| What to work on |
Scan the records for "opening". Report each line that includes it.

● ● ●

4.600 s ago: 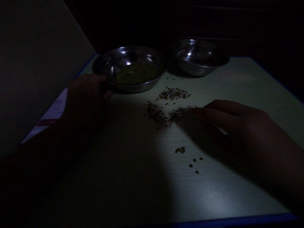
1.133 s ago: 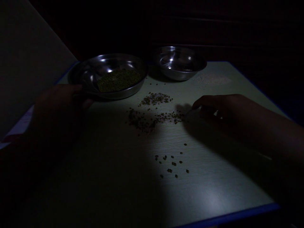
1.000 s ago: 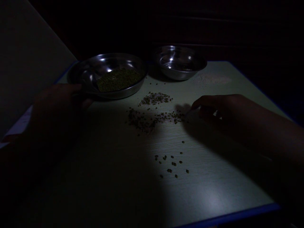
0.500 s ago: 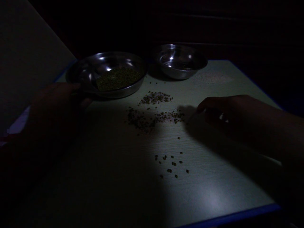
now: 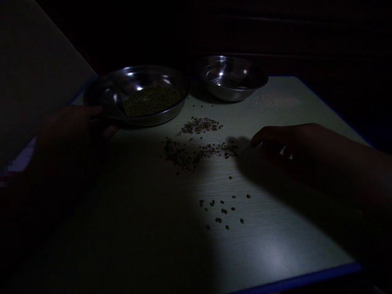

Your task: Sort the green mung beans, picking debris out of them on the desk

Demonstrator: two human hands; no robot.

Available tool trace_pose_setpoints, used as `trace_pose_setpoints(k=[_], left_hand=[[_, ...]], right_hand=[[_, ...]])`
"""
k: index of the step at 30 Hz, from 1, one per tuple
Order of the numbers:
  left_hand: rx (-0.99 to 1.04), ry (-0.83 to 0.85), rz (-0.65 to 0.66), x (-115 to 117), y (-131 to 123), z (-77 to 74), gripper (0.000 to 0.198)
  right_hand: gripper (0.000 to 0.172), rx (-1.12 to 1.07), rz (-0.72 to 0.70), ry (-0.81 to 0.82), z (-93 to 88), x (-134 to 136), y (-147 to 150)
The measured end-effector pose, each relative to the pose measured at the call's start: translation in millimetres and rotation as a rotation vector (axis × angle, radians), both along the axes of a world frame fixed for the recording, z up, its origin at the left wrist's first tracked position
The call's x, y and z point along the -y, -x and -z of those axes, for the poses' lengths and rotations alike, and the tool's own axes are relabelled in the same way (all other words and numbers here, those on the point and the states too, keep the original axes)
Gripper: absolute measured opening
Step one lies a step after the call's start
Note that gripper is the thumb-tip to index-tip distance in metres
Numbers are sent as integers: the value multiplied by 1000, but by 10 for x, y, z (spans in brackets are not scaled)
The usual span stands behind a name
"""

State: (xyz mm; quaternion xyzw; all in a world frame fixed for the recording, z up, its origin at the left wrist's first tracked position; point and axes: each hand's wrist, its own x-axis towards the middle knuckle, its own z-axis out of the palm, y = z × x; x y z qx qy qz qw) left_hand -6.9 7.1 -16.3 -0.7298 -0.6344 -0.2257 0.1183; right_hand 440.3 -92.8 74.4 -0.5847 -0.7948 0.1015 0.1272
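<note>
On the left, my left hand [image 5: 75, 122] is dim. Its fingers are closed at the near-left edge of a wide metal bowl [image 5: 159, 119] partly filled with small green beans [image 5: 153, 101]. My right hand [image 5: 284, 141] is closed in a pinch above the right half of the table, on a slim pointed tool [image 5: 246, 150] whose kind I cannot make out. Its tip is just right of a strip of beans and pale bits [image 5: 217, 150]. Two more patches of beans, a far one [image 5: 200, 125] and a shadowed one [image 5: 180, 156], lie close by. Several separate beans [image 5: 224, 211] are scattered nearer me.
A second metal bowl [image 5: 234, 96] stands at the back, its contents too dark to name. Beside it spreads a patch of pale grains [image 5: 275, 99]. The light table [image 5: 263, 237] has a blue edge [image 5: 306, 281]. A pale panel [image 5: 36, 61] rises on the left.
One more bean now lies on the table at the right of the near scatter. My right hand has shifted slightly left and the tool's tip shows more clearly. My left hand stays at the bowl.
</note>
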Motion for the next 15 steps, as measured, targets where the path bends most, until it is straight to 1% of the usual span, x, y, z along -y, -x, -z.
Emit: trace_pose_setpoints(k=[2, 4, 6, 8, 10, 11, 13, 15], left_hand=[[-1, -10, -13, 39, -44, -32, 65], [27, -54, 5, 58, -61, -41, 59], [31, -70, 39, 40, -32, -19, 57], [27, -50, 63, -4, 36, 20, 64], [91, -79, 68, -51, 117, 60, 72], [112, -127, 62, -72, 156, 77, 72], [99, -101, 91, -112, 225, 105, 60], [82, -90, 96, -160, 281, 128, 55]], right_hand=[[45, 17, 42, 0, 10, -36, 18], [40, 46, 88, -24, 12, -70, 25], [38, 36, 85, -61, 8, -89, 16], [39, -21, 52, -77, -1, -86, 0], [39, -69, 44, -39, -16, -70, -6], [38, -77, 56, -9, -24, -61, -3], [34, -78, 79, 43, -39, -50, 15], [31, -68, 86, 73, -46, -50, 42]])
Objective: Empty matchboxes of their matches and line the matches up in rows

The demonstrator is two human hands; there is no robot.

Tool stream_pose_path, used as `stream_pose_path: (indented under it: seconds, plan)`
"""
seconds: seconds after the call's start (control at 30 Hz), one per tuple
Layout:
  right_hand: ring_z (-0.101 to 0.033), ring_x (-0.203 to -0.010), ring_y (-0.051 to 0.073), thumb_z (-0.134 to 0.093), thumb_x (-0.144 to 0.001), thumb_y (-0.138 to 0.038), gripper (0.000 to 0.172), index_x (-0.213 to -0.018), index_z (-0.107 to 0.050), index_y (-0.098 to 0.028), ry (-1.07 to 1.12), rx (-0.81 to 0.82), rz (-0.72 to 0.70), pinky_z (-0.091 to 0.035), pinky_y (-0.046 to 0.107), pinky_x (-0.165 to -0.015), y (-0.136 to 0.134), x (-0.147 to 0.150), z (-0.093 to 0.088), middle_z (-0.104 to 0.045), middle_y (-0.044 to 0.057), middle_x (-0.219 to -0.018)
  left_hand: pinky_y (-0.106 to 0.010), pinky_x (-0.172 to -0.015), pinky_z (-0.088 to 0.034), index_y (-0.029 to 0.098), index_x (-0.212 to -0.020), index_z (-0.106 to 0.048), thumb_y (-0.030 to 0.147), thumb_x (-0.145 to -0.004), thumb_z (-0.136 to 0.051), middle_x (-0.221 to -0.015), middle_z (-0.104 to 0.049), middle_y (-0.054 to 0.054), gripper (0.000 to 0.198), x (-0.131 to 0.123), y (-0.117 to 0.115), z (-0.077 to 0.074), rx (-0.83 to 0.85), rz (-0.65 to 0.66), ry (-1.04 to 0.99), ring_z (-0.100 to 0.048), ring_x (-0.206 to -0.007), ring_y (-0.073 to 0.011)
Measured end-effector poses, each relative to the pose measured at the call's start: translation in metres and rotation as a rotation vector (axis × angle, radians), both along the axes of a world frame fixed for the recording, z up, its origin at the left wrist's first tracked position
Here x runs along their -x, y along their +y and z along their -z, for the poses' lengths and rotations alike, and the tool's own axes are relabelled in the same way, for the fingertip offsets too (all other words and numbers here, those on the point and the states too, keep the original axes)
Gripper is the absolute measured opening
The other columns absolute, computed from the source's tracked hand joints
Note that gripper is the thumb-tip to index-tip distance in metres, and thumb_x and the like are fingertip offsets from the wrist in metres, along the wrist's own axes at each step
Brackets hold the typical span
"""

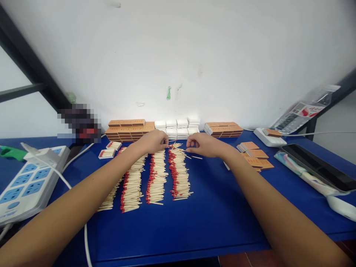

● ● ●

| Output |
Gripper: absolute measured opening
Gripper is the absolute measured opening

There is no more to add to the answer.